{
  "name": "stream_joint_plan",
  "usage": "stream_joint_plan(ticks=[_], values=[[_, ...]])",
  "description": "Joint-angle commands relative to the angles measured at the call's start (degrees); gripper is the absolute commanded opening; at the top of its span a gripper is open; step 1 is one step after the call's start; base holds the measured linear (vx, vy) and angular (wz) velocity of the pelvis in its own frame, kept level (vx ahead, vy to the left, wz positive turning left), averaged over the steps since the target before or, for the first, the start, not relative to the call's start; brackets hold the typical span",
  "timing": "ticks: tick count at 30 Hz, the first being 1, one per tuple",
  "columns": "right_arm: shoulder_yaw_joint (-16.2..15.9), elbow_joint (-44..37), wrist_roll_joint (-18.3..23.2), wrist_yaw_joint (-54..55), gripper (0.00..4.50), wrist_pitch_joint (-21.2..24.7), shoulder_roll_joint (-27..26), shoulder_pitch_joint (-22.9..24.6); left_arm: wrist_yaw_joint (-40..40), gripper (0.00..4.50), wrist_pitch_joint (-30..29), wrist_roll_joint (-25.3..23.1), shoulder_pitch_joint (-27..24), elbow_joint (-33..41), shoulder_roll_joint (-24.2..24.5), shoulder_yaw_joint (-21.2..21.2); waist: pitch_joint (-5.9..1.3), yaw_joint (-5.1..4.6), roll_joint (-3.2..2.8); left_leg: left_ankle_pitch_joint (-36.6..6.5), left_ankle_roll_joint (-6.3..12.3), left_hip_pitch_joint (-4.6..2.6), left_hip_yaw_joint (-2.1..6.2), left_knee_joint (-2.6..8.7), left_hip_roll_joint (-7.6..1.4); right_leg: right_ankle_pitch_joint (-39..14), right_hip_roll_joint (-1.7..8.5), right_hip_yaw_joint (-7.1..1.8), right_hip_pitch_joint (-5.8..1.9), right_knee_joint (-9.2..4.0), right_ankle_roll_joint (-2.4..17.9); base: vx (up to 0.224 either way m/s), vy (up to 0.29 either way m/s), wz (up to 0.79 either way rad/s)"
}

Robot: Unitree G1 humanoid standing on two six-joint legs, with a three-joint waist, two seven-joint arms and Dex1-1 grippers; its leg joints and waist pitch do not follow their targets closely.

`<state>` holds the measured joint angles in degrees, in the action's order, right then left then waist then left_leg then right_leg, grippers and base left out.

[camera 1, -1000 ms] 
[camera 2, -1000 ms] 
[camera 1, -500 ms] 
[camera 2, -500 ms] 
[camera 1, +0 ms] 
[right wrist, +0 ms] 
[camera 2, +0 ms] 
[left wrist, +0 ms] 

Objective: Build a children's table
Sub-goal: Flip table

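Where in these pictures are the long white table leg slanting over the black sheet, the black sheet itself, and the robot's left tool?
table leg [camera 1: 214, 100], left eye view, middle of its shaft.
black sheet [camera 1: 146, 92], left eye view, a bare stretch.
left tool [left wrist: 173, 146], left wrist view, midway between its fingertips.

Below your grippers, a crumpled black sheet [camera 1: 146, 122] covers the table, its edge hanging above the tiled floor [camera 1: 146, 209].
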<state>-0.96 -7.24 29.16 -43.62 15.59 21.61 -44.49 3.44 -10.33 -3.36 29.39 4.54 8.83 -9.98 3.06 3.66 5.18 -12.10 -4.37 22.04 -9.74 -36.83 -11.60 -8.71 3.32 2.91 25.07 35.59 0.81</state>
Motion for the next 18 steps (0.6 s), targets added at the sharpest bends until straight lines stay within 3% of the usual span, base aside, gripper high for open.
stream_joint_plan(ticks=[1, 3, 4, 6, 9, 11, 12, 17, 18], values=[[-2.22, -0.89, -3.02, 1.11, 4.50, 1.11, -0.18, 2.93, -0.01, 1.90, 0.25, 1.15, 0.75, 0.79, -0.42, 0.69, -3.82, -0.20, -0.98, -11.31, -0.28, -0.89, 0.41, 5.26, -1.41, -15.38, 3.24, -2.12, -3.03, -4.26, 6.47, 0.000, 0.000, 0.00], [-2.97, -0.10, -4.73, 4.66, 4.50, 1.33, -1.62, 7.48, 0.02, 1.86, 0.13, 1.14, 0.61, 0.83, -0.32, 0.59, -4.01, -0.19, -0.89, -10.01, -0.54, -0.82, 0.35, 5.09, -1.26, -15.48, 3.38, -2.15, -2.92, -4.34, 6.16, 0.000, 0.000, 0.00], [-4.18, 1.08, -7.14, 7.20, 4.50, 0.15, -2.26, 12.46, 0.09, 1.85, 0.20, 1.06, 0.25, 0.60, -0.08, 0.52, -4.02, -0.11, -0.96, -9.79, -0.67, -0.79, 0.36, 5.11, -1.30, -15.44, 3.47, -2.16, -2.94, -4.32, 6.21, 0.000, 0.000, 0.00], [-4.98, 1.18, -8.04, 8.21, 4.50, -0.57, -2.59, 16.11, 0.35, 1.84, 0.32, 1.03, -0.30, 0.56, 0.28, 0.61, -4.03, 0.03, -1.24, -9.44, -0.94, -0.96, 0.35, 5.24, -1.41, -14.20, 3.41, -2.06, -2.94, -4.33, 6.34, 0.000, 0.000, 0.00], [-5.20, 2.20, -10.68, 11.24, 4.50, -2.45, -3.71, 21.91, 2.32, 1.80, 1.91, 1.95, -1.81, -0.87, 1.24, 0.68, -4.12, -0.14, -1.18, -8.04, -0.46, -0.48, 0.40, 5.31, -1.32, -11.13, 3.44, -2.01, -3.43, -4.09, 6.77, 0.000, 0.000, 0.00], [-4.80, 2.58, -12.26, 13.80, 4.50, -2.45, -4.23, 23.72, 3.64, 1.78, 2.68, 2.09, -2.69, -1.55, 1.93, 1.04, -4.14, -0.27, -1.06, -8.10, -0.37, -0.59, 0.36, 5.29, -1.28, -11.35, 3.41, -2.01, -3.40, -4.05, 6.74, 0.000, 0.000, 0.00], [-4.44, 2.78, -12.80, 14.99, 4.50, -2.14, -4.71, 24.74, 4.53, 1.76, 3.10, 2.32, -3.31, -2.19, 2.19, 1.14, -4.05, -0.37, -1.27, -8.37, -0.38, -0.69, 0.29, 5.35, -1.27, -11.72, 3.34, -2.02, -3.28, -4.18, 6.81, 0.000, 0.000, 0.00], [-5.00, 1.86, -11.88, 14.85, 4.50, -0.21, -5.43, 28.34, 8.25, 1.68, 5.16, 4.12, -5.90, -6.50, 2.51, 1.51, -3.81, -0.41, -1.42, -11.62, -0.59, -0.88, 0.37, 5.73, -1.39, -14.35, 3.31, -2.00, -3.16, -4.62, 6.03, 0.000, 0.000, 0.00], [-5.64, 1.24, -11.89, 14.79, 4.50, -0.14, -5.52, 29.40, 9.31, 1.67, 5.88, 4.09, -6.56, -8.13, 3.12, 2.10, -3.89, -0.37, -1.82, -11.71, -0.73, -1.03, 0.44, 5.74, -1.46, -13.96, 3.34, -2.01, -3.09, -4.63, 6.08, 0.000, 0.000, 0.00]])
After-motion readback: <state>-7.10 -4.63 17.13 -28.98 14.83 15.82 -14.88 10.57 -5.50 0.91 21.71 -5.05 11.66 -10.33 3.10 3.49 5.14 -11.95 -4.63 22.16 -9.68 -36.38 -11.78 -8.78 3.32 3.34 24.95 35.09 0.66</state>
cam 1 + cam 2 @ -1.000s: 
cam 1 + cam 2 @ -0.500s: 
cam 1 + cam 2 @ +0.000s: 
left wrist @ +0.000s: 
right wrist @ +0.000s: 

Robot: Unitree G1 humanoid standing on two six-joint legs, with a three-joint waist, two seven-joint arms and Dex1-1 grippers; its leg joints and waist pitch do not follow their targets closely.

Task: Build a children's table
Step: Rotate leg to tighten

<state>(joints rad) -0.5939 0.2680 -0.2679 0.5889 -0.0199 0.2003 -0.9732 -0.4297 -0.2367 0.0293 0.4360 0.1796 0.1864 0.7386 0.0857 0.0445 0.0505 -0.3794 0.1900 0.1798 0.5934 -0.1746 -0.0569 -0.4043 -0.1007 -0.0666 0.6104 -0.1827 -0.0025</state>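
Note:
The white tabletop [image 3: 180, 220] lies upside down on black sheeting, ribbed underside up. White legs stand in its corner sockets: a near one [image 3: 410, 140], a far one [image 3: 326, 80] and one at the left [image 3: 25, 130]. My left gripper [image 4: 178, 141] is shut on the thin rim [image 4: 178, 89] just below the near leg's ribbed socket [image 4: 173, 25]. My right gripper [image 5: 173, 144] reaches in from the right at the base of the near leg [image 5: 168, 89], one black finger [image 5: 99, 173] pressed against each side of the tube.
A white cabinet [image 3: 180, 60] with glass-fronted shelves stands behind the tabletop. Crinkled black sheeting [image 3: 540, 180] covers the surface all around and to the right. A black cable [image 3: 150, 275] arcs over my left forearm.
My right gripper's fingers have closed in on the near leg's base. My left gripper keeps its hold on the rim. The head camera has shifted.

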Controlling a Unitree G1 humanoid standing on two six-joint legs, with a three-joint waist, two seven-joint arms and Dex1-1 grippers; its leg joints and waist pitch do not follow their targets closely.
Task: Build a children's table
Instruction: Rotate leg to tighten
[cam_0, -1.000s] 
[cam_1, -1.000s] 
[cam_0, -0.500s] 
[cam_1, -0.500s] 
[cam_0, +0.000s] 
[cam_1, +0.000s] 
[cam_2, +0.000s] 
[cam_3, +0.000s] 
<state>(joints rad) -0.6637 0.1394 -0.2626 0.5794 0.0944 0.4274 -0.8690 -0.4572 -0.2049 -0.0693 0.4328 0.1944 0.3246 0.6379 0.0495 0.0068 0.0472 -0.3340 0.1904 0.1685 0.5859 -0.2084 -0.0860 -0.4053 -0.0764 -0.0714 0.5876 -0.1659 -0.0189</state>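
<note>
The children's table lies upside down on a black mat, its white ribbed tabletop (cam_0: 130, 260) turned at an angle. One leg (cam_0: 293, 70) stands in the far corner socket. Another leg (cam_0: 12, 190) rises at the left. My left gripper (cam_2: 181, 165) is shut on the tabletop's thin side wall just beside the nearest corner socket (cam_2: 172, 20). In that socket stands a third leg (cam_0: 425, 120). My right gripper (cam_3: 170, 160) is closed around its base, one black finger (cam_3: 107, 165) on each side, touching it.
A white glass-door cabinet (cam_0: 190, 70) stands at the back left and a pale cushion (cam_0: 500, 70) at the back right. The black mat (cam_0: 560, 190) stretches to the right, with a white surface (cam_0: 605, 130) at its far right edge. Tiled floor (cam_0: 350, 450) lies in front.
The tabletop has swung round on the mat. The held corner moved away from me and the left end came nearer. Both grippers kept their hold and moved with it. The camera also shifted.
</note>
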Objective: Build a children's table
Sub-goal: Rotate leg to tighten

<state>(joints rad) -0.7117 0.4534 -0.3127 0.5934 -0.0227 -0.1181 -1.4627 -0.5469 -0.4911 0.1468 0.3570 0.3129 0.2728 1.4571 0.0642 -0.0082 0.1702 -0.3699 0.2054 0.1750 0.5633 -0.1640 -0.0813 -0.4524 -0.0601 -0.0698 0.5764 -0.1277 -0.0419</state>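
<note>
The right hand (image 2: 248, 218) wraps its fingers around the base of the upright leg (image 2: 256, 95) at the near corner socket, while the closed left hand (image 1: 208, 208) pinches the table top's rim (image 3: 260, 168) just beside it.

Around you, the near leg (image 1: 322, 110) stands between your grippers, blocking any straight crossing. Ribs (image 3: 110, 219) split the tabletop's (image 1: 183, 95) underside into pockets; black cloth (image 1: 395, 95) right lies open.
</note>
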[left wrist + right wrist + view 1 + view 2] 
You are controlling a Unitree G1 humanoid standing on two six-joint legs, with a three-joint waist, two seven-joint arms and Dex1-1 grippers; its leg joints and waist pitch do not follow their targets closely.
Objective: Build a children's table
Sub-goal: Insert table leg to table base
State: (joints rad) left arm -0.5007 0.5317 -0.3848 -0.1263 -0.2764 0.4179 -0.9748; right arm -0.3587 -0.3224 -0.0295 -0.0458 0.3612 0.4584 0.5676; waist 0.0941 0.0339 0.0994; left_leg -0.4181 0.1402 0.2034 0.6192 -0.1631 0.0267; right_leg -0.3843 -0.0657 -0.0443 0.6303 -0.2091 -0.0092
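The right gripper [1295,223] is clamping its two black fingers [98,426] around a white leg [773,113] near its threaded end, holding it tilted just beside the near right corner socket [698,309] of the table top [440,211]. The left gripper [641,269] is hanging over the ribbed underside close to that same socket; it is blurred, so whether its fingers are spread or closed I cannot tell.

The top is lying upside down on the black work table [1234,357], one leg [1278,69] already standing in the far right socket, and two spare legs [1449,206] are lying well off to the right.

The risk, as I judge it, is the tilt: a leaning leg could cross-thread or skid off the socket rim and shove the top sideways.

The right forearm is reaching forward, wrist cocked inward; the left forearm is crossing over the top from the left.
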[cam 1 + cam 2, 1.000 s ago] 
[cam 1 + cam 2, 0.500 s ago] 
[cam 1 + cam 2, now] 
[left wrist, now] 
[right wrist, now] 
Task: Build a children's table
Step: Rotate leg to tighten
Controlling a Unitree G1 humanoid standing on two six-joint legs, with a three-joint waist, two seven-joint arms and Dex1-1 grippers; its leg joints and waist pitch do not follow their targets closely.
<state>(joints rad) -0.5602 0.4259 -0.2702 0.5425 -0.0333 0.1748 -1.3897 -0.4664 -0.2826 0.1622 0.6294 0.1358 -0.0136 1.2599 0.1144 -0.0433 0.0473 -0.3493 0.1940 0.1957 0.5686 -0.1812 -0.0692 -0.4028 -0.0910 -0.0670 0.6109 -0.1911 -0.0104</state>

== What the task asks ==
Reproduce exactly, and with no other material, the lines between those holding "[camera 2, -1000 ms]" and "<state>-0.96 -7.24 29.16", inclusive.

== Written reply ==
[camera 2, -1000 ms] 
[camera 1, -500 ms] 
[camera 2, -500 ms] 
[camera 1, +0 ms] 
[right wrist, +0 ms] 
[camera 2, +0 ms] 
[left wrist, +0 ms] 

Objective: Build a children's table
Sub-goal: Flip table

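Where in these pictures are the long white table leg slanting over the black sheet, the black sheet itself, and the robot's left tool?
table leg [camera 1: 214, 100], left eye view, middle of its shaft.
black sheet [camera 1: 146, 92], left eye view, a bare stretch.
left tool [left wrist: 173, 146], left wrist view, midway between its fingertips.

Below your grippers, a crumpled black sheet [camera 1: 146, 122] covers the table, its edge hanging above the tiled floor [camera 1: 146, 209].
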<state>-0.96 -7.24 29.16 -43.62 15.59 21.61 -44.49 3.44 -10.33 -3.36 29.39 4.54 8.83 -9.98 3.06 3.66 5.18 -12.10 -4.37 22.04 -9.74 -36.83 -11.60 -8.71 3.32 2.91 25.07 35.59 0.81</state>

The answer is finished.